Furthermore, our research investigates the government’s response to the eradication of sparrows. Sparrow-suitable counties, despite suffering larger reductions in crop yields, faced significantly higher procurement quotas during the famine. This supports the notion that, contrary to widespread scientific advice at the time, the central government expected sparrow eradication to boost agricultural output. It also echoes prior research showing how the rigidity of the procurement system exacerbated the famine and how the government updated procurement quotas in 1958. Reduced agricultural output, combined with higher procurement quotas, placed significantly heavier burdens on sparrow-suitable counties during the Great Famine. As a result, these counties experienced increased death rates and decreased birth rates compared with sparrow-unsuitable counties. Our calculations indicate that sparrow eradication was responsible for nearly two million lives lost between 1959 and 1961.

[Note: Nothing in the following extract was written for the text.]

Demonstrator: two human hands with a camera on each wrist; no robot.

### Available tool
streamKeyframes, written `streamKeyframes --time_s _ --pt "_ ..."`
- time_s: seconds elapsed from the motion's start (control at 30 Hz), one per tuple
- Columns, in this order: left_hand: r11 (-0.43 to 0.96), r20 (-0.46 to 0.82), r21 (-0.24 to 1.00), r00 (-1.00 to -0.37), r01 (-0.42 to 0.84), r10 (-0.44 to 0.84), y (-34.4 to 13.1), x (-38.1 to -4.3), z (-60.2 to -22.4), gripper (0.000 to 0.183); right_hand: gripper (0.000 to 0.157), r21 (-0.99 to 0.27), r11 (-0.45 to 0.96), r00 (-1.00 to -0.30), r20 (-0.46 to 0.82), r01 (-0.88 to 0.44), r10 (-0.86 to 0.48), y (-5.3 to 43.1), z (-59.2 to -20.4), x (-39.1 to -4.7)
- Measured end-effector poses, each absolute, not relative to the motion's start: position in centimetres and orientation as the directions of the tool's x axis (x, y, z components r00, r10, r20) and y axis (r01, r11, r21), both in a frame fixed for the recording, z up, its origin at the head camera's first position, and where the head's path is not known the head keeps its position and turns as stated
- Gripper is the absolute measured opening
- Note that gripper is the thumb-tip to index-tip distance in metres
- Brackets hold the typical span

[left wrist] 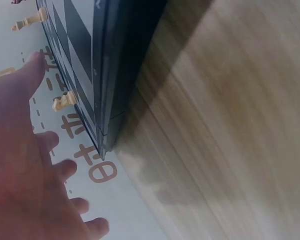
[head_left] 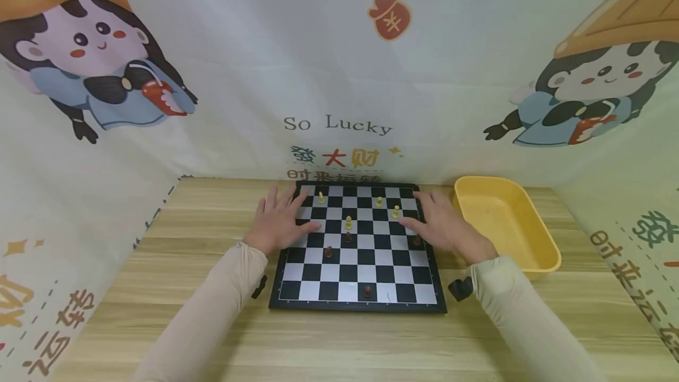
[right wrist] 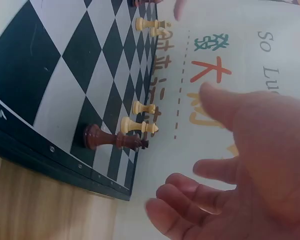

In 1960, three years after the FPC began and following the nationwide killing of approximately two billion sparrows, the central government recognized the important role of sparrows in the ecosystem and removed them from the FPC, replacing them with bedbugs. Given that sparrows had already become locally extinct in most parts of the country, the Chinese government imported 250,000 sparrows from the Soviet Union to replenish the sparrow population, according to reports. After the sparrow eradication was reversed, rice and wheat yields returned to their original levels by 1965, and sparrow-suitable counties continued to produce more sweet potatoes. Our findings highlight the dire consequences of ecosystem collapse and indicate that the eradication of sparrows substantially contributed to the largest famine in human history.
Note
This research brief is based on Eyal G. Frank et al., “Campaigning for Extinction: Eradication of Sparrows and the Great Famine in China,” National Bureau of Economic Research Working Paper no. 34087, August 2025.